#### Exercise brief
Set down the records that follow in full and without changes.

Dataset records
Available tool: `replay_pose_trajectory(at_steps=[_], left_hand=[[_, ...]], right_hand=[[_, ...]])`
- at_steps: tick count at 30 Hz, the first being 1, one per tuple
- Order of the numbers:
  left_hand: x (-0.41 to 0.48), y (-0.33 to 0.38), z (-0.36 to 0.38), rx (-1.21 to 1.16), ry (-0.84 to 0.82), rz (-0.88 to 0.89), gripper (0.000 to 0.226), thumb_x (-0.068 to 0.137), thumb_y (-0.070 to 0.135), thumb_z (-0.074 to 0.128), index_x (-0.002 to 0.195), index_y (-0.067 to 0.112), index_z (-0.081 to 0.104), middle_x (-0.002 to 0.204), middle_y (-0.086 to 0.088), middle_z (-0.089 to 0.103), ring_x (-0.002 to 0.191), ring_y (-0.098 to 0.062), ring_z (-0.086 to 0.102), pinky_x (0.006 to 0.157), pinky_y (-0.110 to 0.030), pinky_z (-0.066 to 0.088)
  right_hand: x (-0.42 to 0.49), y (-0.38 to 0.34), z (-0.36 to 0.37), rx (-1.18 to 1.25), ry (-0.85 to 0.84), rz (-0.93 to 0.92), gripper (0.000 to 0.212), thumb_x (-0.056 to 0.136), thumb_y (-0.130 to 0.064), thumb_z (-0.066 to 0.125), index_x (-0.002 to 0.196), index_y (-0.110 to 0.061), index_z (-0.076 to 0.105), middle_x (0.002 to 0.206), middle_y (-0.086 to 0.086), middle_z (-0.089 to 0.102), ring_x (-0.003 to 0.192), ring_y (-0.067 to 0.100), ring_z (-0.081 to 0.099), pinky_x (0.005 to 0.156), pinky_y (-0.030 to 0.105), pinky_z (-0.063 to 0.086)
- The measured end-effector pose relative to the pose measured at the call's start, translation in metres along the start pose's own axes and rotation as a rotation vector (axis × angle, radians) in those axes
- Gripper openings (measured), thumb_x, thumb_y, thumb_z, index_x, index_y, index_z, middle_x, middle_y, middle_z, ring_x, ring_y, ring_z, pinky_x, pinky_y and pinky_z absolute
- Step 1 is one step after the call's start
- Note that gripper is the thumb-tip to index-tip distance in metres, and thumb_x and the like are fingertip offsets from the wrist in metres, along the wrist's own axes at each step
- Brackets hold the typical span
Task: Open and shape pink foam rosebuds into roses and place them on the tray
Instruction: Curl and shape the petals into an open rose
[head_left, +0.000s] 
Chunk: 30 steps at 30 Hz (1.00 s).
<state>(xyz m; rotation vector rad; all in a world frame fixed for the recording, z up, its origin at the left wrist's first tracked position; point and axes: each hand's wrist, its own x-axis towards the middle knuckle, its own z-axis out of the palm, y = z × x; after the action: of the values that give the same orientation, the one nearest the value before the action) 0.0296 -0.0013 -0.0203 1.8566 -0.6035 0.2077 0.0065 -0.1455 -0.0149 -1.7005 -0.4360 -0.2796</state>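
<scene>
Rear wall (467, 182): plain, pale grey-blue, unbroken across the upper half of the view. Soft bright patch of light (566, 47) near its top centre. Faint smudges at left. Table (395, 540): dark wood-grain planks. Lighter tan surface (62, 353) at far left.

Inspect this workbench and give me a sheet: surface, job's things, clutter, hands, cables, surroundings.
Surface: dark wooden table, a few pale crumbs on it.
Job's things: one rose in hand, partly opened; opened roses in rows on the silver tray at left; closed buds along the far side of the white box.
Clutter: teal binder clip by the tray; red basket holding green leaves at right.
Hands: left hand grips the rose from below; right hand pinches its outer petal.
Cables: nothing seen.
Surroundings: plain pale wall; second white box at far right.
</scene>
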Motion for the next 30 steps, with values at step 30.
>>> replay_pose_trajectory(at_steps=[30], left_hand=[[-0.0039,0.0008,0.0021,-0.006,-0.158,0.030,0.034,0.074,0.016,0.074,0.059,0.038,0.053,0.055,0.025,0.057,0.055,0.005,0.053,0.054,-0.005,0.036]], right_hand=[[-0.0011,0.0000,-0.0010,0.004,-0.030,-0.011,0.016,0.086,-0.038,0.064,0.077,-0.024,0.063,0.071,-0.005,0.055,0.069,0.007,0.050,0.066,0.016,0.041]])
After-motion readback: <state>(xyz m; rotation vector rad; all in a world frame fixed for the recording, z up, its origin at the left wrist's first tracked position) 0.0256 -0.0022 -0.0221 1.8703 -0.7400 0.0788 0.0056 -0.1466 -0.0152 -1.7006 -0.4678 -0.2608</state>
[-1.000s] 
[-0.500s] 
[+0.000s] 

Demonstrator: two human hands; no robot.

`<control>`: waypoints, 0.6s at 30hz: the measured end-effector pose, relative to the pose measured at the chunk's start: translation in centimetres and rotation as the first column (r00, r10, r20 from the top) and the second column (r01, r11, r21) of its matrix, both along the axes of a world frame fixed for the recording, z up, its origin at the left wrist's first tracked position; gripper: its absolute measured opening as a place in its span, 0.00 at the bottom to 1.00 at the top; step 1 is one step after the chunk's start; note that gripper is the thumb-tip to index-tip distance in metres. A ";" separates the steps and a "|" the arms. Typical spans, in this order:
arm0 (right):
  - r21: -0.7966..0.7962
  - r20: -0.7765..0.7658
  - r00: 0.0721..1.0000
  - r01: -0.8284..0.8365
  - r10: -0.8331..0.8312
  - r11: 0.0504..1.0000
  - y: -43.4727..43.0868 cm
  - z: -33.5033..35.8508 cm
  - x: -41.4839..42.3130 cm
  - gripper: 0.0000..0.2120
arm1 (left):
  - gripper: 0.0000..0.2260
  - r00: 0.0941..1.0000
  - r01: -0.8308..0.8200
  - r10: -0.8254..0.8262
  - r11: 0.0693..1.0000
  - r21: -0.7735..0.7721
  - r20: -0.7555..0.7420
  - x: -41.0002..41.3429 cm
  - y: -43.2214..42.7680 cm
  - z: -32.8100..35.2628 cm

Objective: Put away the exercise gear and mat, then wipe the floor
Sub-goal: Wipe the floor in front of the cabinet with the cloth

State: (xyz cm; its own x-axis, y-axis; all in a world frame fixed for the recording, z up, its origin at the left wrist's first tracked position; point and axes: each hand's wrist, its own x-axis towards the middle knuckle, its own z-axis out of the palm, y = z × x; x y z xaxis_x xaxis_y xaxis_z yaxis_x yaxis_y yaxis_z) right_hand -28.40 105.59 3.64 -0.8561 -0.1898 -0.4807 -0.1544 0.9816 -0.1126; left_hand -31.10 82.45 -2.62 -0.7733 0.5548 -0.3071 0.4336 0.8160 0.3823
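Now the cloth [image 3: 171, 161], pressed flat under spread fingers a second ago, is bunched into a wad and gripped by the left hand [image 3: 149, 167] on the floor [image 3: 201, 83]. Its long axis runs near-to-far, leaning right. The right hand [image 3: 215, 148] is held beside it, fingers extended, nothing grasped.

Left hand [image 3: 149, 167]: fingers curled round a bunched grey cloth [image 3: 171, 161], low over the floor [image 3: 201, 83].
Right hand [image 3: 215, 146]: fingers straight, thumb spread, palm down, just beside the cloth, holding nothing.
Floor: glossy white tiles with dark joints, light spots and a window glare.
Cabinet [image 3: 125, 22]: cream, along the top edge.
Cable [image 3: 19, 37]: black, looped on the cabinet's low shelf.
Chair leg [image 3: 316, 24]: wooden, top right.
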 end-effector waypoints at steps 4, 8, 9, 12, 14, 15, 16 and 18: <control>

#### Exercise solution
Available tool: `replay_pose_trajectory(at_steps=[_], left_hand=[[_, ...]], right_hand=[[_, ...]])`
- at_steps: tick count at 30 Hz, the first being 1, one per tuple
- Order of the numbers:
  left_hand: x (-0.41 to 0.48), y (-0.33 to 0.38), z (-0.36 to 0.38), rx (-1.21 to 1.16), ry (-0.84 to 0.82), rz (-0.88 to 0.89), gripper (0.000 to 0.226), thumb_x (-0.068 to 0.137), thumb_y (-0.070 to 0.135), thumb_z (-0.074 to 0.128), index_x (-0.002 to 0.195), index_y (-0.067 to 0.112), index_z (-0.081 to 0.104), middle_x (-0.002 to 0.204), middle_y (-0.086 to 0.088), middle_z (-0.089 to 0.103), ring_x (-0.002 to 0.191), ring_y (-0.098 to 0.062), ring_z (-0.086 to 0.102), pinky_x (0.006 to 0.157), pinky_y (-0.110 to 0.030), pinky_z (-0.066 to 0.088)
  right_hand: x (-0.42 to 0.49), y (-0.38 to 0.34), z (-0.36 to 0.37), rx (-1.18 to 1.25), ry (-0.85 to 0.84), rz (-0.93 to 0.92), gripper (0.000 to 0.212), thumb_x (-0.056 to 0.136), thumb_y (-0.130 to 0.064), thumb_z (-0.066 to 0.125), index_x (-0.002 to 0.196), index_y (-0.110 to 0.061), index_z (-0.076 to 0.105), middle_x (0.002 to 0.206), middle_y (-0.086 to 0.086), middle_z (-0.089 to 0.102), ring_x (-0.003 to 0.192), ring_y (-0.067 to 0.100), ring_z (-0.081 to 0.099), pinky_x (0.005 to 0.156), pinky_y (-0.030 to 0.105), pinky_z (-0.063 to 0.086)
- The measured end-effector pose relative to the pose measured at the call's start, translation in metres along the start pose's own axes and rotation as a rotation vector (axis × angle, radians) in those axes
- Gripper openings (measured), thumb_x, thumb_y, thumb_z, index_x, index_y, index_z, middle_x, middle_y, middle_z, ring_x, ring_y, ring_z, pinky_x, pinky_y and pinky_z absolute
- Step 1 is one step after the call's start
- Note that gripper is the thumb-tip to index-tip distance in metres, and thumb_x and the like are fingertip offsets from the wrist in metres, along the wrist's own axes at each step
- Brackets hold the typical span
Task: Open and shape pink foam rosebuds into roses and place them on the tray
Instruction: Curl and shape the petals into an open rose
[head_left, +0.000s] 
Chunk: 30 steps at 30 Hz (1.00 s).
<state>(xyz m; rotation vector rad; all in a world frame fixed for the recording, z up, its origin at the left wrist's first tracked position; point and axes: each hand's wrist, its own x-axis towards the middle knuckle, its own z-axis out of the palm, y = z × x; after the action: of the values that give the same orientation, the one nearest the value before the action) 0.0296 -0.0013 -0.0203 1.8566 -0.6035 0.2077 0.0065 -0.1455 -0.0149 -1.7005 -0.4360 -0.2796</state>
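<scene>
Rear wall (467, 182): plain, pale grey-blue, unbroken across the upper half of the view. Soft bright patch of light (566, 47) near its top centre. Faint smudges at left. Table (395, 540): dark wood-grain planks. Lighter tan surface (62, 353) at far left.

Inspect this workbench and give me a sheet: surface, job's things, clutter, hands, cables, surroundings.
Surface: dark wooden table, a few pale crumbs on it.
Job's things: one rose in hand, partly opened; opened roses in rows on the silver tray at left; closed buds along the far side of the white box.
Clutter: teal binder clip by the tray; red basket holding green leaves at right.
Hands: left hand grips the rose from below; right hand pinches its outer petal.
Cables: nothing seen.
Surroundings: plain pale wall; second white box at far right.
</scene>
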Motion for the next 30 steps, with values at step 30.
>>> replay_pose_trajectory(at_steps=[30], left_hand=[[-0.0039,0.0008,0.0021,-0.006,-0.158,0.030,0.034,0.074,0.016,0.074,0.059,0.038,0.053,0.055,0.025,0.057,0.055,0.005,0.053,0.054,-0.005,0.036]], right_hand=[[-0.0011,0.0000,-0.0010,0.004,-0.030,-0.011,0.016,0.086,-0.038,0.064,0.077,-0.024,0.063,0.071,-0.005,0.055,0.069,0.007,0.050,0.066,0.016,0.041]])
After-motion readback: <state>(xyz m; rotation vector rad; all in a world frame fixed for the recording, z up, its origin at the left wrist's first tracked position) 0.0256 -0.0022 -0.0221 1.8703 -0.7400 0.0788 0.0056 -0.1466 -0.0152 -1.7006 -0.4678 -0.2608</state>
[-1.000s] 
[-0.500s] 
[+0.000s] 

Demonstrator: two human hands; no robot.

`<control>`: waypoints, 0.6s at 30hz: the measured end-effector pose, relative to the pose measured at the chunk's start: translation in centimetres and rotation as the first column (r00, r10, r20 from the top) and the second column (r01, r11, r21) of its matrix, both along the axes of a world frame fixed for the recording, z up, its origin at the left wrist's first tracked position; gripper: its absolute measured opening as a place in its span, 0.00 at the bottom to 1.00 at the top; step 1 is one step after the chunk's start; note that gripper is the thumb-tip to index-tip distance in metres. A ";" separates the steps and a "|" the arms. Typical spans, in this order:
arm0 (right):
  - r21: -0.7966..0.7962
  - r20: -0.7765..0.7658
  - r00: 0.0721..1.0000
  - r01: -0.8284..0.8365
  - r10: -0.8331..0.8312
  - r11: 0.0504..1.0000
  - y: -43.4727..43.0868 cm
  - z: -33.5033..35.8508 cm
  - x: -41.4839..42.3130 cm
  - gripper: 0.0000..0.2120
arm1 (left):
  - gripper: 0.0000..0.2260
  - r00: 0.0941..1.0000
  - r01: -0.8308..0.8200
  - r10: -0.8254..0.8262
  - r11: 0.0693..1.0000
  - r21: -0.7735..0.7721
  - r20: -0.7555..0.7420
  - x: -41.0002..41.3429 cm
  - y: -43.2214..42.7680 cm
  - z: -32.8100..35.2628 cm

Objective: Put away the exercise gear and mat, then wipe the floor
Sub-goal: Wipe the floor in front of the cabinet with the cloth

State: (xyz cm; its own x-axis, y-axis; all in a world frame fixed for the recording, z up, its origin at the left wrist's first tracked position; point and axes: each hand's wrist, its own x-axis towards the middle knuckle, its own z-axis out of the palm, y = z × x; x y z xaxis_x xaxis_y xaxis_z yaxis_x yaxis_y yaxis_z) right_hand -28.40 105.59 3.64 -0.8561 -0.1898 -0.4807 -0.1544 0.9816 -0.1126; left_hand -31.10 82.45 -2.62 -0.7733 0.5548 -0.3071 0.4336 0.8160 0.3823
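Now the cloth [image 3: 171, 161], pressed flat under spread fingers a second ago, is bunched into a wad and gripped by the left hand [image 3: 149, 167] on the floor [image 3: 201, 83]. Its long axis runs near-to-far, leaning right. The right hand [image 3: 215, 148] is held beside it, fingers extended, nothing grasped.

Left hand [image 3: 149, 167]: fingers curled round a bunched grey cloth [image 3: 171, 161], low over the floor [image 3: 201, 83].
Right hand [image 3: 215, 146]: fingers straight, thumb spread, palm down, just beside the cloth, holding nothing.
Floor: glossy white tiles with dark joints, light spots and a window glare.
Cabinet [image 3: 125, 22]: cream, along the top edge.
Cable [image 3: 19, 37]: black, looped on the cabinet's low shelf.
Chair leg [image 3: 316, 24]: wooden, top right.
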 end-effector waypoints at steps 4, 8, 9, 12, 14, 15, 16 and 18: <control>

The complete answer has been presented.